Margot (Emilia Jones) is a college student who works selling popcorn at a movie theater. She starts texting one of the usual customers, Robert (Nicholas Braun), and then hangs out with him and has sex with him before dumping him. The problem with the break-up is that he knows where she lives and works, which makes Margot paranoid.

When Margot looks for the police because Robert seems to be stalking her, the female police offer says that he hasn’t broken the law waiting outside the movie theater. This is the perfect example why Robert lies when he later says “everybody believes the woman”.

While on college break, Margot heads back home and ends up singing — complete with a highly sexualized choreography — “My Heart Belongs to Daddy” in her stepfather’s birthday party. This happens after her mom tells her that things have changed only in the surface since Marilyn Monroe sang the song on film — that happened in the movie “Let’s Make Love”, from 1960. It’s also back home, after the party, that Margot learns that her former boyfriend has came out as asexual. This interlude of home life doesn’t exist in the original short story.

Margot’s best friend Taylor (Geraldine Viswanathan) has a feminist forum. She believes her co-moderator, “Lady Talk”, is actually a guy in disguise, because said moderator started a topic telling that the majority of women — 76% to be exact — enjoy receiving dick pics. It’s Taylor who helps Margot dump Robert via text message, and it’s while hanging with Taylor that Margot receives a cascade of texts from Robert, ending up with him calling her “whore”.

It’s painful — and painfully real — to watch the sex scene, in which Margot argues with herself about what if she doesn’t want to do it anymore, a legit fear that certainly has crossed the minds of many young women and started an internal monologue about consent. This scene reminded me of a song in another feminist work, the TV show “Crazy Ex-Girlfriend”. The song “Sex with a Stranger” has the following lyrics, that translate Margot’s feelings:

“Hey sexy stranger

Come back to my place

And I hope you’re not a murderer

Kiss me baby, all over the place

And please don’t be a murderer

[…]

Hey, sexy stranger, let’s go to my place

And please don’t harvest my kidney

Don’t give me that incredulous face

I saw a movie like that on Lifetime”

Isabella Rossellini appears briefly as Margot’s teacher who takes care of an ant colony. When Robert destroys the colony as he breaks a door that was stuck, the queen ant dies, even though all the females from the colony had tried to save her. Sorority in the animal kingdom is later mirrored with humans, as Taylor, despite having argued with Margot, goes after her in the climax. The teacher also doesn’t exist in the original short story.

I wasn’t familiar with the short story by Kristen Roupenian that was the basis for the film, and after watching the movie I decided to read it at The New Yorker magazine. I must say that the short story has a better ending, as it ends on a high note that corroborates with what Margot feared — that all men are trash — while the movie creates a climax that ends up putting Robert in a better light.

The short story created a frisson when it was published in 2017. Many people celebrated it as a real portrait of how young women are navigating the world of dating with so much technology involved, while others criticized its unlikeable female protagonist.

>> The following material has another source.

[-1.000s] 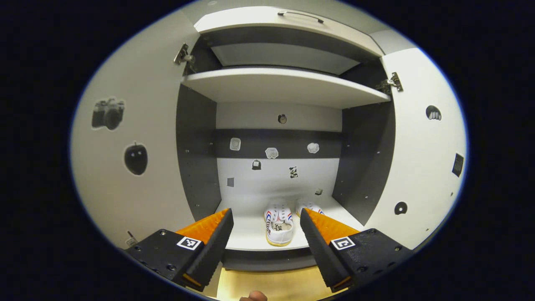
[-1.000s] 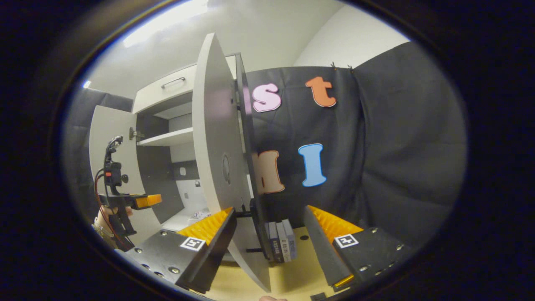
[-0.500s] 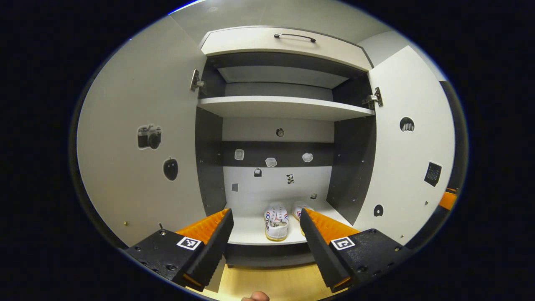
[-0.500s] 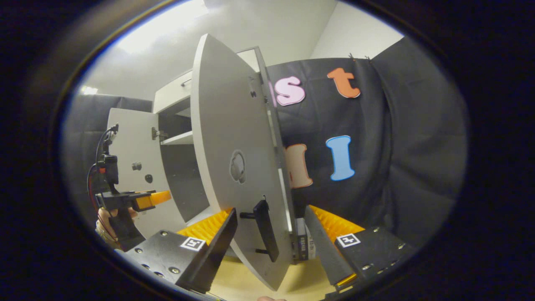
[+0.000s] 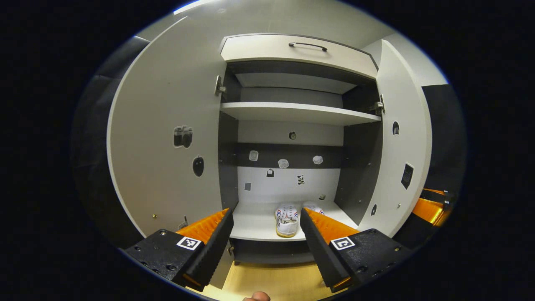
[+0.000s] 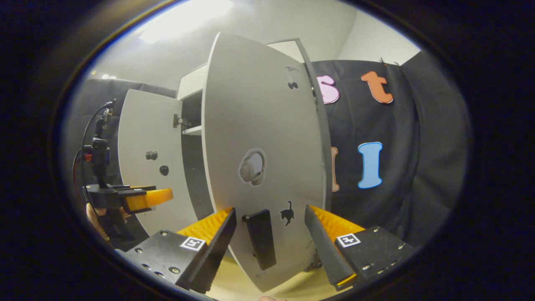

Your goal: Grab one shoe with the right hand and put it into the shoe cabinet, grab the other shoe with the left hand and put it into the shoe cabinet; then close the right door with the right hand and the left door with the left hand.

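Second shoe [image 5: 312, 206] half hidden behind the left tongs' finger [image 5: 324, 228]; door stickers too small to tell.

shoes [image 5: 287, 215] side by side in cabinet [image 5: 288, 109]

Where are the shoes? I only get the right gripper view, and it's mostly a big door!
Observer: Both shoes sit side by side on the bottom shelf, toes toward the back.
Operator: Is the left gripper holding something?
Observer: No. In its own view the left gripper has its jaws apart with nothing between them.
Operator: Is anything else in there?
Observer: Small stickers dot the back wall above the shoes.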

It was said that, again and again, short stories about men are deemed important and even universal, while the ones about women, especially younger women, are deemed as minor works in the literary field. I must say that the adaptation was faithful up until the climax, when the choices made me like the short story better than the movie.

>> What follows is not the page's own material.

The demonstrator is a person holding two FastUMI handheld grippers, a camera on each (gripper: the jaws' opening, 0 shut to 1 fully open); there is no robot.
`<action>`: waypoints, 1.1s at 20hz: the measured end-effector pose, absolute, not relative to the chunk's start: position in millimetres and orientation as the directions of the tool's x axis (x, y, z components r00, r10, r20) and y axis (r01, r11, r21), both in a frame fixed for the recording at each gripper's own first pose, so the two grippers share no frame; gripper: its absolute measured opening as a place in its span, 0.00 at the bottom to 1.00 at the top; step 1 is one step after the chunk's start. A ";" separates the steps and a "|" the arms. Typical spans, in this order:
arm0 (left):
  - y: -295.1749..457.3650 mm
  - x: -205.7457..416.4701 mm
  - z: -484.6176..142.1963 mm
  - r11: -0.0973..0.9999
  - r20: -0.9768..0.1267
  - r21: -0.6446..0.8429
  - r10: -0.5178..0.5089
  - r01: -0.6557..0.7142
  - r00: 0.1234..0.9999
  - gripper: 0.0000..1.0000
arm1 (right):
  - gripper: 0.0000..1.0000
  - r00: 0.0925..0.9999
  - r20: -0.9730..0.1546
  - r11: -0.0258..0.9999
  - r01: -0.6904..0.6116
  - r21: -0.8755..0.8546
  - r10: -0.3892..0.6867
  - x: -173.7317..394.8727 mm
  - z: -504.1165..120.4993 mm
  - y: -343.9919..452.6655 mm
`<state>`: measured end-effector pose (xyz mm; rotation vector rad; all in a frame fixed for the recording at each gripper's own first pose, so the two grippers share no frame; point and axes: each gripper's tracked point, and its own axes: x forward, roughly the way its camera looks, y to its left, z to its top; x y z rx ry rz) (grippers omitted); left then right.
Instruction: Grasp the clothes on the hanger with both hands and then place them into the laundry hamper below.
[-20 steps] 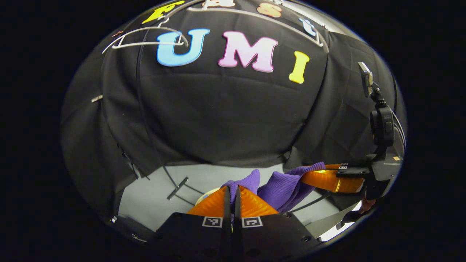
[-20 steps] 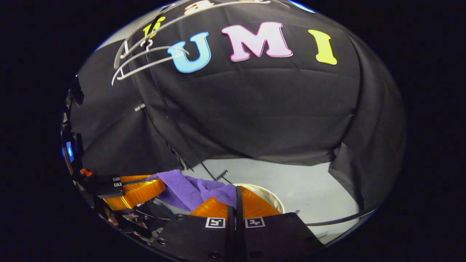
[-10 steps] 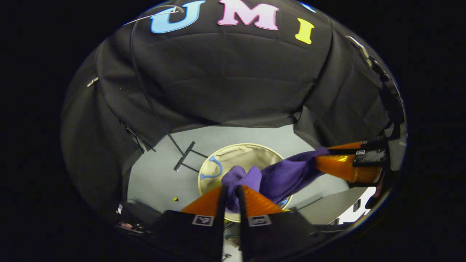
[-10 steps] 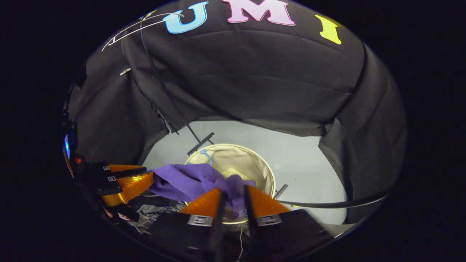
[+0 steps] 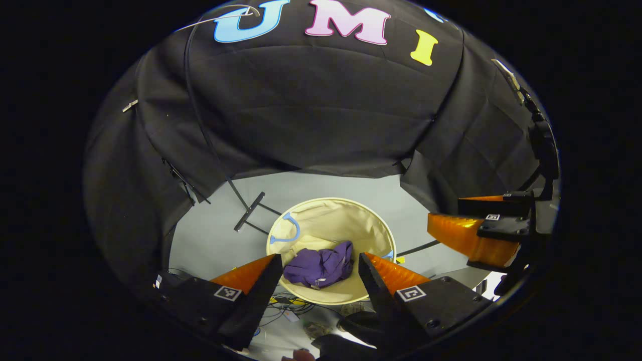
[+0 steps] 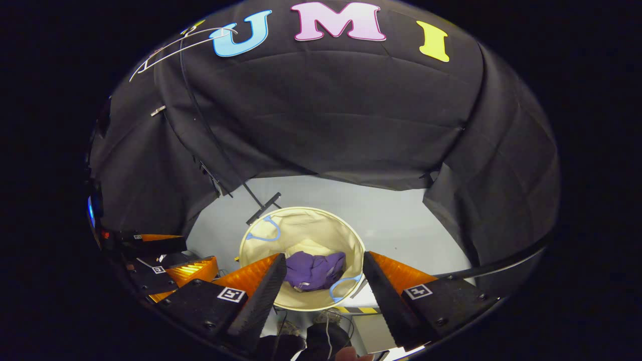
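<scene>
Lying crumpled in the bottom of the laundry hamper (image 5: 373, 225), the purple clothes (image 5: 319, 265) formed a loose heap with its longer side running across the left gripper view; no writing on them could be read. In the right gripper view the same clothes (image 6: 315, 270) sat toward the near wall of the hamper (image 6: 306, 220), beside a blue handle loop (image 6: 344, 288). A second blue handle loop (image 5: 288, 231) hung against the far inner wall. The hamper was round, cream-coloured, open at the top, and stood on a pale grey floor (image 5: 215, 240).

Left gripper (image 5: 317, 263): fingers spread wide, holding nothing, above the hamper's near rim. Right gripper (image 6: 324, 263): fingers likewise spread wide, empty, framing the clothes from above. Each carried small square black-and-white markers, not legible as text.

A bare white hanger (image 6: 175, 47) hung high against the black cloth wall. The foot of a dark stand (image 5: 249, 211) rested on the floor behind the hamper.
</scene>
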<state>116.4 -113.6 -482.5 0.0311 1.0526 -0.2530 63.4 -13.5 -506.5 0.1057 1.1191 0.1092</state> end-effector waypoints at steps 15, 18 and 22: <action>-79.0 107.0 -266.2 0.957 -0.551 -0.096 -0.281 0.275 0.786 0.96 | 0.99 0.758 -0.653 0.988 0.104 0.112 -0.005 76.3 -308.0 -4.4; -61.7 96.3 -211.2 0.956 -0.460 -0.090 -0.287 0.278 0.840 0.96 | 0.99 0.831 -0.552 0.988 0.129 0.083 -0.062 77.1 -245.1 -13.0; -42.2 81.3 -147.3 0.959 -0.356 -0.083 -0.283 0.271 0.891 0.96 | 0.99 0.902 -0.420 0.990 0.135 0.052 -0.101 67.7 -174.9 -8.5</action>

Lead Emilia Jones has described “Cat Person” as “a meditation on the miscommunications, the power dynamics and the interiority of dating.” Director Susanna Fogel said that she “used elements of psychological thriller to study all the mixed messages women get about men”. A thriller about dating in the 21st century, but with moments of humor, “Cat Person” is sure to replicate, although probably in a smaller scale, the conversation that has started with the short story.